Share prices have actually taken the lead in trading stagflation and recession, further highlighting the attractiveness of valuations. In fact, there are some opportunities for value and growth in 2022. The valuations of Hong Kong stocks are already at historic lows, and there is little risk of falling in the future. The key lies in stock selection.

Qu Shaojie:As an offshore market for the international valuation of Chinese enterprises, it is normal and reasonable for Hong Kong stocks to be undervalued. From the valuation level, after a year of valuation decline, the current valuation level has been significantly lower than the center of their past low valuations.

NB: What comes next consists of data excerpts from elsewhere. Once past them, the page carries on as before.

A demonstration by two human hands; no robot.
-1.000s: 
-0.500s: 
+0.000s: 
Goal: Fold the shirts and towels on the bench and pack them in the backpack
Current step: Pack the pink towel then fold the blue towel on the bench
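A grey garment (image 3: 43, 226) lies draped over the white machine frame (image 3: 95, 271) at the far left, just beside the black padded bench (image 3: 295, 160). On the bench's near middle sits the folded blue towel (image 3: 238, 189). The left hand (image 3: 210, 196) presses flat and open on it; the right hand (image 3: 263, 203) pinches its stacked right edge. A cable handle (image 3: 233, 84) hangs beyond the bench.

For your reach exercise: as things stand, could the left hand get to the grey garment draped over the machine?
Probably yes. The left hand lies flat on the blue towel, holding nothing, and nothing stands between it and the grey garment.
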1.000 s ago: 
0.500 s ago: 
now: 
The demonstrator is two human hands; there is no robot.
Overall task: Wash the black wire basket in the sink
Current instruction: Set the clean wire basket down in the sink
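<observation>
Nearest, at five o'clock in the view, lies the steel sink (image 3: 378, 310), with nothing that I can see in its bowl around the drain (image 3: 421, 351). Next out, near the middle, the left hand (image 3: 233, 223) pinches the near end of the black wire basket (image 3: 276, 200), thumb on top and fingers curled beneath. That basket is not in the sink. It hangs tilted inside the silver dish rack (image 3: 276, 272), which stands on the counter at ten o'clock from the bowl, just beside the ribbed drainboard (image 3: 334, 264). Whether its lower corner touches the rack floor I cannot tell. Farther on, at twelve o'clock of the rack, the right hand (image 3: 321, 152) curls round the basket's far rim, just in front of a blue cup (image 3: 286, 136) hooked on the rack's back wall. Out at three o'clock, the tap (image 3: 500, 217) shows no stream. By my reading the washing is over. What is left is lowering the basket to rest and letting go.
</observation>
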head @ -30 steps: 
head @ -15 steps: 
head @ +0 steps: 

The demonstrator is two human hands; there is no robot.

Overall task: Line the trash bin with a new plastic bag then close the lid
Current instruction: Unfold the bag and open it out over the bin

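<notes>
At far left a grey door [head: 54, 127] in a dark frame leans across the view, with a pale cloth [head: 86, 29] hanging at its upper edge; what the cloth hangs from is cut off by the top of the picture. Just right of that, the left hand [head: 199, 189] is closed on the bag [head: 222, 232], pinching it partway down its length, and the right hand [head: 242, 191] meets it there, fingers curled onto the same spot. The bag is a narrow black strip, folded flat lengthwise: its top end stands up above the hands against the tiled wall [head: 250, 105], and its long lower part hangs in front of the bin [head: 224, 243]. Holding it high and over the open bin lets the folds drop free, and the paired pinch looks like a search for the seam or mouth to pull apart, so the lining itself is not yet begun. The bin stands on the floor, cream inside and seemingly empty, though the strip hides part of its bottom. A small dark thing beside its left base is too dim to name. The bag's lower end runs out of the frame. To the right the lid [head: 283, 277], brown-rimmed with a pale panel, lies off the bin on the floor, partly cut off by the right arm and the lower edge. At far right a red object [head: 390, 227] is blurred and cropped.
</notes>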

The valuation performance of the Hang Seng Index Pram E has been lower than the 10-year average by a standard deviation, which has a stronger valuation advantage compared with the CSI 300 index and the S & P 500 index Pram E over the 10-year average.

Li Zhiwu:As of January 14, 2022, Hong Kong stocks had a dynamic price-to-earnings ratio of about 11.3 times, compared with the average of 12.8 times over the past 20 years, the current valuation is in the lower-middle range, with a large margin of safety.

Jiang Junchen:Even after nearly a week of sharp rebound, the PE (TTM) of the Hang Seng Index is only about 11 times, and the valuation is still significantly lower than the average of 12.77 and the median level of 12.39 over the past two decades.

From the vertical data, every time the valuation of the Hang Seng Index is close to 10 times, it is basically at the relative bottom. At present, the Hong Kong stock market may not be far from the bottom, and the valuation advantage of Hong Kong stocks is already more prominent. It has investment value in the long run.